Available data START
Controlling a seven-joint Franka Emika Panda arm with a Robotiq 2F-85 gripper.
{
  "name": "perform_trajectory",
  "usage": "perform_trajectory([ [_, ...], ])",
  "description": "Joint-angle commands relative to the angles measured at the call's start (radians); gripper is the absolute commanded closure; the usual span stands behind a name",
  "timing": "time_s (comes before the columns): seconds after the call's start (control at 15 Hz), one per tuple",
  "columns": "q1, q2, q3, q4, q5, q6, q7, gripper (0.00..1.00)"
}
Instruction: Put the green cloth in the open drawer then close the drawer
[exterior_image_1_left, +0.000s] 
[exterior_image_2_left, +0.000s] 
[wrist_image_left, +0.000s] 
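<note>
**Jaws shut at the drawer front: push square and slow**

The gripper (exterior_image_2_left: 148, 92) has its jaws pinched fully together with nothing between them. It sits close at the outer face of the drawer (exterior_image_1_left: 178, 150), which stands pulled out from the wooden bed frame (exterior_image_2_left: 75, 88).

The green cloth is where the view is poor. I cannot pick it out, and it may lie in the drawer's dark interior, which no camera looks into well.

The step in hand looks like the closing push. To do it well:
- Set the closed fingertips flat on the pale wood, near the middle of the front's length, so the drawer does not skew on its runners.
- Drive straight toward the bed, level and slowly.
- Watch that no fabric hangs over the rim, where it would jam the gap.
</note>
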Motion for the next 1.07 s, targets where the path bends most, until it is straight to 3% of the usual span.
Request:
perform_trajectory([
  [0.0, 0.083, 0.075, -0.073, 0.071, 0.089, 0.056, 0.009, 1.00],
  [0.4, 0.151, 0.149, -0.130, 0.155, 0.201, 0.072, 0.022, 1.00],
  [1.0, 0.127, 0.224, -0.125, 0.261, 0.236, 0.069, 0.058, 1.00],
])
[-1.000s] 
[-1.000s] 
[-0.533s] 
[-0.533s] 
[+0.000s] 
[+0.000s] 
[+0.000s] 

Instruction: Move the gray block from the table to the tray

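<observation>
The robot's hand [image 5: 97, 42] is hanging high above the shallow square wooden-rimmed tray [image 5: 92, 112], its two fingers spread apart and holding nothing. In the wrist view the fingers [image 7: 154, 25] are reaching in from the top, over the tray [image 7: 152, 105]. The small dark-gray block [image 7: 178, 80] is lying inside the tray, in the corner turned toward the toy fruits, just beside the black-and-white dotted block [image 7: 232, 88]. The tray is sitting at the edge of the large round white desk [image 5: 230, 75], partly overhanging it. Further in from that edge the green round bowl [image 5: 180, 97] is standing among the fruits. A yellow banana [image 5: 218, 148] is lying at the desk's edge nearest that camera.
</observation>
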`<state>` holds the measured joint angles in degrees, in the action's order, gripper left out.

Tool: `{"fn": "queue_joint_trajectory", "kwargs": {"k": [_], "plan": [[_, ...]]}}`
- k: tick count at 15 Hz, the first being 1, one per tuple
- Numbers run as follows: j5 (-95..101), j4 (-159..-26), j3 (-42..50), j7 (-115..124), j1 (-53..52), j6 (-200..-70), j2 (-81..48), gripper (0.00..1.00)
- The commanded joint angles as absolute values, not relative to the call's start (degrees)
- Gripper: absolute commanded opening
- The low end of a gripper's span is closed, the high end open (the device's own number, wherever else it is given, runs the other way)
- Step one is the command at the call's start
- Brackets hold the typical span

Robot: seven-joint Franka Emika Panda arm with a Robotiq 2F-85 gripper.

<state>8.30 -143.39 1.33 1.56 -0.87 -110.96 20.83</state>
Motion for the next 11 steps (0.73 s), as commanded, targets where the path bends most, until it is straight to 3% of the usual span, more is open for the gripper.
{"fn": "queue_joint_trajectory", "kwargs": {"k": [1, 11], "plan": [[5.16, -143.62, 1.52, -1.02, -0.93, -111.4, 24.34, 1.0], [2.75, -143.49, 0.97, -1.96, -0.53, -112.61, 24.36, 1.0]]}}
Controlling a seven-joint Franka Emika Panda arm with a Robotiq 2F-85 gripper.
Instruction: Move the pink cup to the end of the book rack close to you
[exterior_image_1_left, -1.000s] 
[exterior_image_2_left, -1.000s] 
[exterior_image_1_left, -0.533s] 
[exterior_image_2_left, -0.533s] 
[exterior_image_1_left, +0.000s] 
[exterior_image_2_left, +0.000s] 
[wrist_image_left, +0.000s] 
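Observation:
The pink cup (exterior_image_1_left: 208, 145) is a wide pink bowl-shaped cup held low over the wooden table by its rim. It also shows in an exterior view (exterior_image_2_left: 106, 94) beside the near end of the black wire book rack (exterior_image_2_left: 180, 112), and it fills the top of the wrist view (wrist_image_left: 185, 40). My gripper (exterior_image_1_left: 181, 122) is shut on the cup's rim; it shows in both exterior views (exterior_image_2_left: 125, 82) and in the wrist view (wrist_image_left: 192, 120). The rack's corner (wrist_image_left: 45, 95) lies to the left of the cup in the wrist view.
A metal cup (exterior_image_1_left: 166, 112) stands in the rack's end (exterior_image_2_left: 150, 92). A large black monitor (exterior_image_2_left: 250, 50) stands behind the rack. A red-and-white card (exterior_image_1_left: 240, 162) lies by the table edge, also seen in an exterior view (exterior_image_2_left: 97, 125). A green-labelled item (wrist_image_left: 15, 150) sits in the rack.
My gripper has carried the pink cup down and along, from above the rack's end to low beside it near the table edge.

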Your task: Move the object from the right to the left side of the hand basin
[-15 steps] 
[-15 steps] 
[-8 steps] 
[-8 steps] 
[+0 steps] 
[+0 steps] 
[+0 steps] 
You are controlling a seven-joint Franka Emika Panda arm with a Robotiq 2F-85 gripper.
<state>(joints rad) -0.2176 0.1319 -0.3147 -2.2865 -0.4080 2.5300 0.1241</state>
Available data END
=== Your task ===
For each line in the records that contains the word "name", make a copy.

=== Expected answer ===
  "name": "perform_trajectory",
  "description": "Joint-angle commands relative to the angles measured at the call's start (radians); gripper is the absolute commanded closure; the usual span stands behind a name",

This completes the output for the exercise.